Dass sie von ihrer Cousine aus Stuttgart einen Hefezopf überreicht bekam, ist natürlich kein Zufall. Die Eltern der 25-Jährigen kommen aus dem Raum Stuttgart, sie selbst ist dort geboren. Mit vier Jahren zog die Familie kurz nach Nordrhein-Westfalen, bevor sie sich in Starnberg in Bayern niederließen. Ihr Skilehrer in der dortigen Skischule, Matthias Pohlus, erinnert sich an eine sehr zielstrebige junge Skifahrerin: "Was sie auch auszeichnet war einfach, dass sie sehr früh wusste, wohin sie will und was sie dafür tun muss." Sie habe außerdem schon früh Wichtiges von Unwichtigem trennen können, so der damalige Trainer vom SC Starnberg.

Mutig, ehrgeizig und abenteuerlustig

Markus Kittel ging mit ihr bis zur 10. Klasse auf das Gymnasium und gehörte auch zur Skigruppe beim SC Starnberg. "Wir haben unter der Woche die Zeit genutzt, um uns auch bisschen zu erholen vom Wochenende, also waren wir in der Schule nicht so aktiv," verriet er, trotzdem sei Kira Weidle eine gute Schülerin gewesen. Die schnelle Auffassungsgabe zeigte sich vor allem im Training: "Ich kann mich noch dran erinnern, dass sie extrem ehrgeizig und motiviert war und sehr gut Sachen umsetzen konnte. Also man hat ihr gesagt, mach das anders und in der nächsten Runde hat das dann gepasst. Und das, glaube ich, hat sie damals schon ausgezeichnet," so der Klassenkamerad und Trainingspartner.

Und ihre Weggefährten aus Starnberg beschreiben sie als sehr mutig: Beispielsweise als sie mit elf Jahren und etwa 100 km/h den Hang einer Skisprungschanze auf Skiern runterraste: "Natürlich hatten alle Respekt. Aber Kira ging voran, ist runtergekommen und stand unten und das erste, was sie sagte: 'Wow, das war so krass, das will ich sofort nochmal machen'", so der ehemalige Trainer.

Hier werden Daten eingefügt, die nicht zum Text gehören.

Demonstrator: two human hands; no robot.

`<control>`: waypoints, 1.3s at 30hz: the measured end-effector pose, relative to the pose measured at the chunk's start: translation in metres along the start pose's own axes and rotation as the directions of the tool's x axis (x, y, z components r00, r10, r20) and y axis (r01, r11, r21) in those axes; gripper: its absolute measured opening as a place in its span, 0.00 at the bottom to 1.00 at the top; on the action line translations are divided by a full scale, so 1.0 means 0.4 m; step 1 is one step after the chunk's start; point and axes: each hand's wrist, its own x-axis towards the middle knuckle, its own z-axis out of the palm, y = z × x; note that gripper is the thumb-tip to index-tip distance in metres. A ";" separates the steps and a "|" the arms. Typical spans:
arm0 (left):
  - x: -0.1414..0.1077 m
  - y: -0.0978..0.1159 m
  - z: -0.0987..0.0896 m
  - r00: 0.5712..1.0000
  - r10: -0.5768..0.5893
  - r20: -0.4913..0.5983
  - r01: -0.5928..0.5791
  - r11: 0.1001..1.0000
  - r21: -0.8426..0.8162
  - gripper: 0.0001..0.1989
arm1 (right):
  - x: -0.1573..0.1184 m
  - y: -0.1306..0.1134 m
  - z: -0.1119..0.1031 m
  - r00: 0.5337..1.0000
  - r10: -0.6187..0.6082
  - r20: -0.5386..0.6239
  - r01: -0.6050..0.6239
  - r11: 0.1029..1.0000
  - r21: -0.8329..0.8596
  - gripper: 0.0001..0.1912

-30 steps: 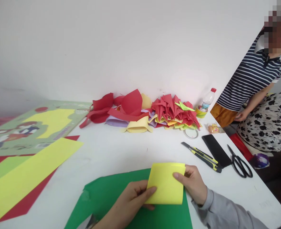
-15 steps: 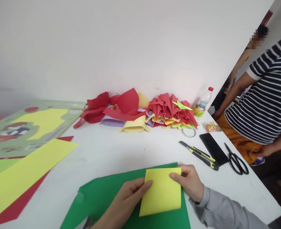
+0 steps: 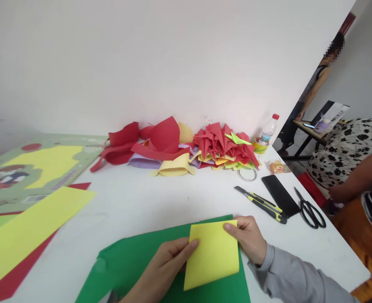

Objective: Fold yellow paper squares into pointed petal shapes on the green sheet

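Note:
A yellow sheet of paper (image 3: pixel 212 254), roughly square, is held up between both hands, in front of a larger green sheet (image 3: pixel 138 256) on the table. My left hand (image 3: pixel 167 261) pinches its left edge, thumb in front and fingers behind. At the upper right corner, my right hand (image 3: pixel 248 235) grips it the same way, thumb on the front face. The paper's lower edge bows slightly. A dark object partly under my left forearm, at the bottom edge, is too hidden to name.
Right of the hands lie a utility knife (image 3: pixel 263 206), a black flat case (image 3: pixel 280 195) and scissors (image 3: pixel 309 210). Folded red paper shapes (image 3: pixel 220 143) and a bottle (image 3: pixel 266 134) stand by the wall. Yellow strips (image 3: pixel 40 231) lie left. People are beyond the table's right edge.
The yellow paper and both hands stay nearly as they were. My view has shifted slightly right. The person in stripes has moved lower and rightward, and someone in a floral-patterned garment now shows.

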 end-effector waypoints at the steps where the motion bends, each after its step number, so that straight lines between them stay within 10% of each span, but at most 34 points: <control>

Vom SC Starnberg in die Weltspitze

Schon als Schülerin war Kira Weidle sehr erfolgreich, damit zog sie auch die ganze Trainingsgruppe mit: "Das hat uns natürlich auch das Selbstbewusstsein gegeben, dass wir, obwohl wir nicht aus den Bergen kommen, trotzdem mit allen mithalten konnten." Es folgten dann der Wechsel auf das Skiinternat in Oberstdorf, etliche Rennen im Europacup und Ende 2018 der erste Podestplatz in der Abfahrt in Lake Louise. Kira Weidles Kindheitstraum, endlich Skifahrerin von Beruf zu sein, wurde wirklich wahr.

WM-Medaille mit Potential zur Steigerung...

Dass es die Speed-Spezialistin bis in die Weltspitze geschafft hat, macht ihren ehemaligen Trainer und die ganze Trainingsgruppe von damals sehr stolz. "Wir hatten damals den gemeinsamen Traum, irgendwann da zu stehen, wo sie jetzt steht und das macht einen doch schon sehr stolz", so Kittel. Er weiß zu schätzen, dass sie trotz des Erfolgs auf dem Boden geblieben ist: "Sehr cool, dass man ihr einfach immer noch Whats App schreiben kann, sich mit ihr Treffen kann, ganz normal mit ihr reden kann." Daran änderte auch ihr Silbermedaille bei der WM nichts. Was sich seit ihrer Kindheit auch nicht geändert hat ist, dass Kira Weidle weiß, wo sie hin will - nach ganz oben, bestätigt ihr Kumpel: "Du hast ja selber schon gesagt, es gibt noch ein Treppchen weiter oben auf dem Stockerl - also viel Erfolg!"